Israeli President Isaac Herzog spoke with his Turkish counterpart Recep Tayyip Erdoğan on Feb. 6, and wished him health and a full recovery from COVID-19. The two discussed the possibility of meeting soon. While further details were not disclosed, Erdoğan told Turkish media that Herzog would visit Ankara in March. Erdoğan also said the two countries would soon discuss transporting Israeli gas to Europe through Turkey.
After the Israeli tourist couple Mordi and Natalie Oknin—arrested on a false charge of being Mossad agents—were freed from a Turkish prison, it was clear that Erdoğan would exact a price from Israel for their release, at a time convenient to him.
Erdoğan has declared a new foreign policy and has begun to repair his regional relations with Egypt, the United Arab Emirates, and now Israel.

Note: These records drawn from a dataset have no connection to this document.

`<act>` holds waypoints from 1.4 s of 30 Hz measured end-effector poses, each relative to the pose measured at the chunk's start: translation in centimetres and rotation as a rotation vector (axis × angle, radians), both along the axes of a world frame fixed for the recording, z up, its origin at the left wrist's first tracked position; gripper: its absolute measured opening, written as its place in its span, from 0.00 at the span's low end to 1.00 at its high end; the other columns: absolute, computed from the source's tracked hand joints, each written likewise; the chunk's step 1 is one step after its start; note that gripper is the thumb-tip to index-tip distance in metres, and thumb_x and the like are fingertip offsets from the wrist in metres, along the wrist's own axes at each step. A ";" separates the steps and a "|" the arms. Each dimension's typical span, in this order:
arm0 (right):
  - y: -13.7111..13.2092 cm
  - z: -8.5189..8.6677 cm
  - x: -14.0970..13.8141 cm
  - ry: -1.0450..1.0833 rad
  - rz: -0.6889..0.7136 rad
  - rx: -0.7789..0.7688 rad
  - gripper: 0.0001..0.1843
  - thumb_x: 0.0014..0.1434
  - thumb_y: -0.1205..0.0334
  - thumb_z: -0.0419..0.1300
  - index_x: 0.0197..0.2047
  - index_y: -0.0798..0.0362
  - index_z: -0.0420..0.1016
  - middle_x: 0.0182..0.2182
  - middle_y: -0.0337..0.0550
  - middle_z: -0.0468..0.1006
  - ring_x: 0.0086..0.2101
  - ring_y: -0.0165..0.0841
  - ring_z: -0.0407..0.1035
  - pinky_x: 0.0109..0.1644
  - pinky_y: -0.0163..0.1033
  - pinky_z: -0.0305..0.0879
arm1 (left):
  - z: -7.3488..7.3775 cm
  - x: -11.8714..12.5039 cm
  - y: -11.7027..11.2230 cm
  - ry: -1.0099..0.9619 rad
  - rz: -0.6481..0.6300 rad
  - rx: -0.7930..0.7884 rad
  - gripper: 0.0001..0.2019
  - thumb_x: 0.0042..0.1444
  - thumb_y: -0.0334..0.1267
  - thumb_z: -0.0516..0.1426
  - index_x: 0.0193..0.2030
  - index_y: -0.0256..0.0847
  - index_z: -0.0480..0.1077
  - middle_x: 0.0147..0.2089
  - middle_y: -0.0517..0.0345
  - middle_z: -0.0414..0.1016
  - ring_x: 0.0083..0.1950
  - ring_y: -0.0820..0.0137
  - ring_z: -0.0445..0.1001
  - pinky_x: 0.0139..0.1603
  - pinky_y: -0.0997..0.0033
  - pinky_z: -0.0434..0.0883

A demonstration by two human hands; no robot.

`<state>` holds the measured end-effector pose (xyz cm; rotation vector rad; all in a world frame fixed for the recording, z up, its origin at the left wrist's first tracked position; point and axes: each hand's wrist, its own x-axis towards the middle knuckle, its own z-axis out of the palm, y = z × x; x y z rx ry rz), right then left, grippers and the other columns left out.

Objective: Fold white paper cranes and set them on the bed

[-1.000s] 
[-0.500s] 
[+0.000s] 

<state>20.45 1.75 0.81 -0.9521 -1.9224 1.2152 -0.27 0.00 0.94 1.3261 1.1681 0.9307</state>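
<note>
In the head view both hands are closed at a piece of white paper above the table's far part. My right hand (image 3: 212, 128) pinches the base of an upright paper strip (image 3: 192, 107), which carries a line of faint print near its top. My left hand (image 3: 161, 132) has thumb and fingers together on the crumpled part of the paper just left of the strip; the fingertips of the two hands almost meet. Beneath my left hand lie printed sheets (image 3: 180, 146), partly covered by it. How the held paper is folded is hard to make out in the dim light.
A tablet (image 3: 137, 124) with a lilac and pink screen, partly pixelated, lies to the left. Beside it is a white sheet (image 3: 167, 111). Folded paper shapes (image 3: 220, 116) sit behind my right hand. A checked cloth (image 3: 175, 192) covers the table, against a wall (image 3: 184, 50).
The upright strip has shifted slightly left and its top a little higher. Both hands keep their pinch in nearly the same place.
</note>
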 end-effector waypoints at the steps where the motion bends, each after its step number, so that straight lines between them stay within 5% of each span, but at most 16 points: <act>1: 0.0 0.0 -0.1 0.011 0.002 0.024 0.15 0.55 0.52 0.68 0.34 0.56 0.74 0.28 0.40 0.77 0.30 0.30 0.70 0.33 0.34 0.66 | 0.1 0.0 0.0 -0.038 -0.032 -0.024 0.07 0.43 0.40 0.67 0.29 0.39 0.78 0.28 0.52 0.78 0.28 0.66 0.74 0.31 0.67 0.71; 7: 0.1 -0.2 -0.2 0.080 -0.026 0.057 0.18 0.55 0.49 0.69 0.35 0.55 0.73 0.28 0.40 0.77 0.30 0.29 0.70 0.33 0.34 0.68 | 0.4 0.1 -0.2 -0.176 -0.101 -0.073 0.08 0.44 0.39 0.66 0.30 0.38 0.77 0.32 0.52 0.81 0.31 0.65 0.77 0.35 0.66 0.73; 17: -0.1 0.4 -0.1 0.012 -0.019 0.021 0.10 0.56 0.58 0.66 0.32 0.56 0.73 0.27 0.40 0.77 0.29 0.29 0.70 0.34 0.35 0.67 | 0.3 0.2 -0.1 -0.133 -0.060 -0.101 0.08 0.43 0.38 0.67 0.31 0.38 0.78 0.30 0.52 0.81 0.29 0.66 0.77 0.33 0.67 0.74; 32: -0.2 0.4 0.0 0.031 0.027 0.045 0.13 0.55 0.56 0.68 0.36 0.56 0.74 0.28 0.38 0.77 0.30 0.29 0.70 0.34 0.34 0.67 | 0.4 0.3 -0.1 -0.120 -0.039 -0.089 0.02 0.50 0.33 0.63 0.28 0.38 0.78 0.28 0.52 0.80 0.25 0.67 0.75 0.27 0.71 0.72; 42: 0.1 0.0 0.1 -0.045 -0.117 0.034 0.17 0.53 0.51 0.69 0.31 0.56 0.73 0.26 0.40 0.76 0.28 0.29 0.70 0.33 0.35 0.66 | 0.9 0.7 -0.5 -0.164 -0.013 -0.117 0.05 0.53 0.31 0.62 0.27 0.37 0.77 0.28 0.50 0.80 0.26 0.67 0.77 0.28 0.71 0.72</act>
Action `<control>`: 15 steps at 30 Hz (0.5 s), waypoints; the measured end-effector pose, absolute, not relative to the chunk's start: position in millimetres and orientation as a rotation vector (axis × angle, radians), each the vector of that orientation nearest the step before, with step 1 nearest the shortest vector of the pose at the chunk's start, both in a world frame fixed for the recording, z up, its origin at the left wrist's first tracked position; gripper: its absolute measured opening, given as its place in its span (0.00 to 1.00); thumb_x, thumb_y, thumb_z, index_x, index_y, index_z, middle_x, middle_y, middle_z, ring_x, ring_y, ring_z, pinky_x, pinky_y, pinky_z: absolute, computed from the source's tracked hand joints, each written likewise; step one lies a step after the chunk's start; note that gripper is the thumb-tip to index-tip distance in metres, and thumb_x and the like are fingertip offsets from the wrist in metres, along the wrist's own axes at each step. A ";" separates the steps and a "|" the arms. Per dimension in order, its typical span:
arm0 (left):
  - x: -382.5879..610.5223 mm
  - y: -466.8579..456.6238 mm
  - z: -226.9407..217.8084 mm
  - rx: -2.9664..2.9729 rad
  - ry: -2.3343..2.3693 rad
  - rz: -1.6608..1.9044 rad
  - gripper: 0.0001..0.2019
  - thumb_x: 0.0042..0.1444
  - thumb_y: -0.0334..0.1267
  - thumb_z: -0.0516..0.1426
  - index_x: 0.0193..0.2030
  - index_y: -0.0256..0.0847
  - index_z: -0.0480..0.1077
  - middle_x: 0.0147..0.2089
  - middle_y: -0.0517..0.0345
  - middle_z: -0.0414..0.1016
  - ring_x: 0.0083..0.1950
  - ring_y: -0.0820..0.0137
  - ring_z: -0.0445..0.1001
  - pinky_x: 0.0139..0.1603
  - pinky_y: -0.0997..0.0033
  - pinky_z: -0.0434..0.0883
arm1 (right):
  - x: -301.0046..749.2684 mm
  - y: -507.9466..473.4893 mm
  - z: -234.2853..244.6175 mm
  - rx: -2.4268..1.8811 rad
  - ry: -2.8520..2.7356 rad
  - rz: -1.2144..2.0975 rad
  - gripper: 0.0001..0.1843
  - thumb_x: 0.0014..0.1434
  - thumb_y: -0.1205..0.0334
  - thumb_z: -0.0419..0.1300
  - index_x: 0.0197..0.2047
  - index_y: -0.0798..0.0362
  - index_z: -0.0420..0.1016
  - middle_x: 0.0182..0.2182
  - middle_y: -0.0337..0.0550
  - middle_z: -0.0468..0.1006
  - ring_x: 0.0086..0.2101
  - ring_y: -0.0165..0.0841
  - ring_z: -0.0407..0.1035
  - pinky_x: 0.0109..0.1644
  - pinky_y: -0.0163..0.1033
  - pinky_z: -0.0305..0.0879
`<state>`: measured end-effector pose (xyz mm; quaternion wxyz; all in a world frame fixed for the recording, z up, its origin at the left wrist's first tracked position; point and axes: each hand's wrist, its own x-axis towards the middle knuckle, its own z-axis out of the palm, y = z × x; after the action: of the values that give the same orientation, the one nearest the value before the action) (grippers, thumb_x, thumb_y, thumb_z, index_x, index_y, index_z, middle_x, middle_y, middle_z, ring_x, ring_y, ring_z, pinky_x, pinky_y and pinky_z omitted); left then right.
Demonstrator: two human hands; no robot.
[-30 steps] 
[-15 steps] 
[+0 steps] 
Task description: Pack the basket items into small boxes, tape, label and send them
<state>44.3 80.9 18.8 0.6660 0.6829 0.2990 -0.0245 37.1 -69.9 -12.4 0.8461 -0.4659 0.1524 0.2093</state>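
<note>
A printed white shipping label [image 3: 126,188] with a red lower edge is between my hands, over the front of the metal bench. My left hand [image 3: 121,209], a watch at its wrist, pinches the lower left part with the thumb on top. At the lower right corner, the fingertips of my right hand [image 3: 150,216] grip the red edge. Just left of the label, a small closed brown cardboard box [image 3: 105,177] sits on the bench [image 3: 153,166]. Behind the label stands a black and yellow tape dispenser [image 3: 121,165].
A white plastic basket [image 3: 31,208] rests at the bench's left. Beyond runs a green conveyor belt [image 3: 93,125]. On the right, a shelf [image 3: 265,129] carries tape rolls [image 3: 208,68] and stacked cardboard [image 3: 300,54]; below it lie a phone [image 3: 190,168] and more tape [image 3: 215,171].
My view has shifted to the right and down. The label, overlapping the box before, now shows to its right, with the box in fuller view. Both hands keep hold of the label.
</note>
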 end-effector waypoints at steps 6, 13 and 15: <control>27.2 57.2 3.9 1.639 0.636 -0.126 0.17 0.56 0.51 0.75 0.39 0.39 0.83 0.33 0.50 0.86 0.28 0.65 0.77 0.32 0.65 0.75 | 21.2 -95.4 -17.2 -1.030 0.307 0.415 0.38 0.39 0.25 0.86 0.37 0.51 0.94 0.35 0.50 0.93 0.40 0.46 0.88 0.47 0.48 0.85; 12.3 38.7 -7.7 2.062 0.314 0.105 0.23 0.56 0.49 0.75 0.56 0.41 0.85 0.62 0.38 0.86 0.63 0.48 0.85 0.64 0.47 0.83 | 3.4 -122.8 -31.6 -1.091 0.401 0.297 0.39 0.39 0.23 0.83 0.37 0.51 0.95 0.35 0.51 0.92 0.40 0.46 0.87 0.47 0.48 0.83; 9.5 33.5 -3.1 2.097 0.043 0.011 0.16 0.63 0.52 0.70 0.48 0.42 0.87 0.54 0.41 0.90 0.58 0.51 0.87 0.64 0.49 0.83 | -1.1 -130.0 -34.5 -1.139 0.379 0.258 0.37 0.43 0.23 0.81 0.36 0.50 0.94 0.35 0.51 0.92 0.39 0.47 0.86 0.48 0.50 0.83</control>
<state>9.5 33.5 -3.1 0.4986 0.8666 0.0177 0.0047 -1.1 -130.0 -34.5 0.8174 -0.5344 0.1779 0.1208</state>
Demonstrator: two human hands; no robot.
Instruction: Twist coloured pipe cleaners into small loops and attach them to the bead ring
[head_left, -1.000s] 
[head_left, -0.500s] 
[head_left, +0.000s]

Over the past decade, Israel’s relations with Turkey have been volatile and marked by diplomatic crises. In 2010, Israel thwarted a Turkish attempt to breach the naval blockade of the Gaza Strip, sending navy commandos to commandeer the Turkish ship Mavi Marmara at sea. In 2016, an agreement was reached to normalize the two states’ relations. However, in 2018, after the death of Palestinians rioting at the Gaza border, Turkey expelled the Israeli ambassador from Ankara and recalled its ambassador from Tel Aviv.
Erdoğan has now decided that the time is right to improve relations and make it pay up for the Oknins’ release. The Turkish foreign minister called his Israeli counterpart Yair Lapid to inquire about his health after Lapid’s own infection with COVID-19. Erdoğan himself announced that Herzog would visit Turkey and even called him to offer his condolences following the passing of his mother.
Erdoğan’s decision is strategic. For him, the time is now more opportune because Benjamin Netanyahu is no longer in office, there is a new U.S. administration and Trump’s “Deal of the Century” is not on the agenda.
This month, Erdoğan is planning on extensive diplomatic activity. He is slated to visit Saudi Arabia, the United Arab Emirates and Ukraine. In addition, Russian President Vladimir Putin was meant to visit Ankara, which is now unlikely.
Erdoğan is making a great effort to end the regional disputes he created and normalize relations with Egypt, the UAE and Israel.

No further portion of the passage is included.